(EXERCISE OBJECTIVE):
In your reply, reproduce the lines from the first one below to the line containing "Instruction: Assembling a", inclusive, exactly as they stand.

MATERIAL FOR THIS EXERCISE below:

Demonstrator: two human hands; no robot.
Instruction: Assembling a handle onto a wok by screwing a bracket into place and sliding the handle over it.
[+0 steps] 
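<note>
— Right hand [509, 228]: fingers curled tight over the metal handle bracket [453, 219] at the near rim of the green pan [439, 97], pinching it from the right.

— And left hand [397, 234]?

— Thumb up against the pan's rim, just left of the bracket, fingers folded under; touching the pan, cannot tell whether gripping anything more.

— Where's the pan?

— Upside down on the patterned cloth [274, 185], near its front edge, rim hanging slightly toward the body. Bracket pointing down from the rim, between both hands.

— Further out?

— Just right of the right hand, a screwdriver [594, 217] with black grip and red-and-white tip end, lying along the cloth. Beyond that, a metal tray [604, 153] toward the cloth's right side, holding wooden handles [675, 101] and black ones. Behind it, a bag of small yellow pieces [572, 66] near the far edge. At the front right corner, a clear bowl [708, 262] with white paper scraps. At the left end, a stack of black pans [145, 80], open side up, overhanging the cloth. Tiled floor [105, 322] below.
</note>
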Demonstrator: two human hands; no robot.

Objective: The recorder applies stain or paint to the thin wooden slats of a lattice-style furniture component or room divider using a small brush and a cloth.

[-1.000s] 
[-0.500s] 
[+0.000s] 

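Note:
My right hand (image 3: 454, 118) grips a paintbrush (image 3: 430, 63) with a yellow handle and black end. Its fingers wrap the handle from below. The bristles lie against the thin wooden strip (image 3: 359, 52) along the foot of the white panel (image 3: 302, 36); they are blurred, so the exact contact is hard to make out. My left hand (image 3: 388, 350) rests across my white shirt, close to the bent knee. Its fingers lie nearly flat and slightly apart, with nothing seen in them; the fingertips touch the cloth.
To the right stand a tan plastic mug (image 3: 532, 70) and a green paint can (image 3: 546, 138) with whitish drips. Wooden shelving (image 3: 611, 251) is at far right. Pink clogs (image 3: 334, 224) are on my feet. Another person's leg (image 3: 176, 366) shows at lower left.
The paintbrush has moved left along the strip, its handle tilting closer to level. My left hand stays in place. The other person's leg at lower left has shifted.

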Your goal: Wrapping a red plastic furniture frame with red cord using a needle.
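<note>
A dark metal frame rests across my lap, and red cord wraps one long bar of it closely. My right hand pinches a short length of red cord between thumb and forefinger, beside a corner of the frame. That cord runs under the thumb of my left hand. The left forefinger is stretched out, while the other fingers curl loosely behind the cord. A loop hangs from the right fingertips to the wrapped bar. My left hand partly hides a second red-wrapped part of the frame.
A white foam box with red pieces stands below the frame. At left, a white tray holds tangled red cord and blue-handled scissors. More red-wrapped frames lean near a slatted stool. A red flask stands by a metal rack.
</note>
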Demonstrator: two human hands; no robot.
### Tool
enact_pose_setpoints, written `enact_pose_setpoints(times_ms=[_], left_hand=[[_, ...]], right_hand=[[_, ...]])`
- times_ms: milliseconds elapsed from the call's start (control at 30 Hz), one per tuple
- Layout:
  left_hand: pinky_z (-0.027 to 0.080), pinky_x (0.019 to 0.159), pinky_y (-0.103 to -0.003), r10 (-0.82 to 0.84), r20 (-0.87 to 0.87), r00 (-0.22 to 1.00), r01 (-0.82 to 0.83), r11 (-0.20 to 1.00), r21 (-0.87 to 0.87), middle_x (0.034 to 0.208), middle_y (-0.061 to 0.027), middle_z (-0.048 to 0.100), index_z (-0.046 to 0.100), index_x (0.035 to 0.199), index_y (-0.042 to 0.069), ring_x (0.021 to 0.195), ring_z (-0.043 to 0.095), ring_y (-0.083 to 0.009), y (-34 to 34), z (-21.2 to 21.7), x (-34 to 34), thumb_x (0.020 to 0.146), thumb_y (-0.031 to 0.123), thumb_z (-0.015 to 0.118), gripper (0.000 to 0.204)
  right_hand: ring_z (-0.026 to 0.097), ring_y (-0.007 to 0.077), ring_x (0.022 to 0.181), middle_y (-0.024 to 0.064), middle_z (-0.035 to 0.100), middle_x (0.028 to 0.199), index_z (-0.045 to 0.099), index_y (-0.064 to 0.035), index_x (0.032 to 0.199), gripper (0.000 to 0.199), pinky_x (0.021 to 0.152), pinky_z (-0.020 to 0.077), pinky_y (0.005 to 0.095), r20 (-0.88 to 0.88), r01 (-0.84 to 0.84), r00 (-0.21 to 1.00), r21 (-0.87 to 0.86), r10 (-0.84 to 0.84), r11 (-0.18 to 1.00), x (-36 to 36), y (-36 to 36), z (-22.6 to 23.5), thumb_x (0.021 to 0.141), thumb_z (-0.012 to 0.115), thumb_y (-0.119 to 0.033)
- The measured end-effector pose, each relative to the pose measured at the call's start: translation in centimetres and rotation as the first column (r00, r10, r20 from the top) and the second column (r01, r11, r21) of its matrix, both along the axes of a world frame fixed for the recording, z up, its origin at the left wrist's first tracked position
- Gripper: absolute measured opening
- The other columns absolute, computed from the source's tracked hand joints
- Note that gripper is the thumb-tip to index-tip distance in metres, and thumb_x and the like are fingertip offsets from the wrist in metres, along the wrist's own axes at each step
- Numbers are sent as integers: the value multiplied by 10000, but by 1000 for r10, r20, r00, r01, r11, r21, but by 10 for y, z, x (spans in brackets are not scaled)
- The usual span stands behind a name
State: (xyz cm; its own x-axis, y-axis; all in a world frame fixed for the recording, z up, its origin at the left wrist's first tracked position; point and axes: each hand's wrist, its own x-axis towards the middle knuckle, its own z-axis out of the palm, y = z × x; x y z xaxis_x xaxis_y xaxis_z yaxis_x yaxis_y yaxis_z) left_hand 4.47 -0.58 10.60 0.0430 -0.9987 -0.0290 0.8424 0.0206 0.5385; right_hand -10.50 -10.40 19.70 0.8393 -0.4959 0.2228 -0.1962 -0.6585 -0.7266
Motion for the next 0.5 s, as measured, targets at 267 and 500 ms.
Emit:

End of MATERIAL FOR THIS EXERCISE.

(ANSWER SECTION):
Demonstrator: two human hands; no robot.
Instruction: Assembling a handle onto a wok by screwing a bracket into place and sliding the handle over it.

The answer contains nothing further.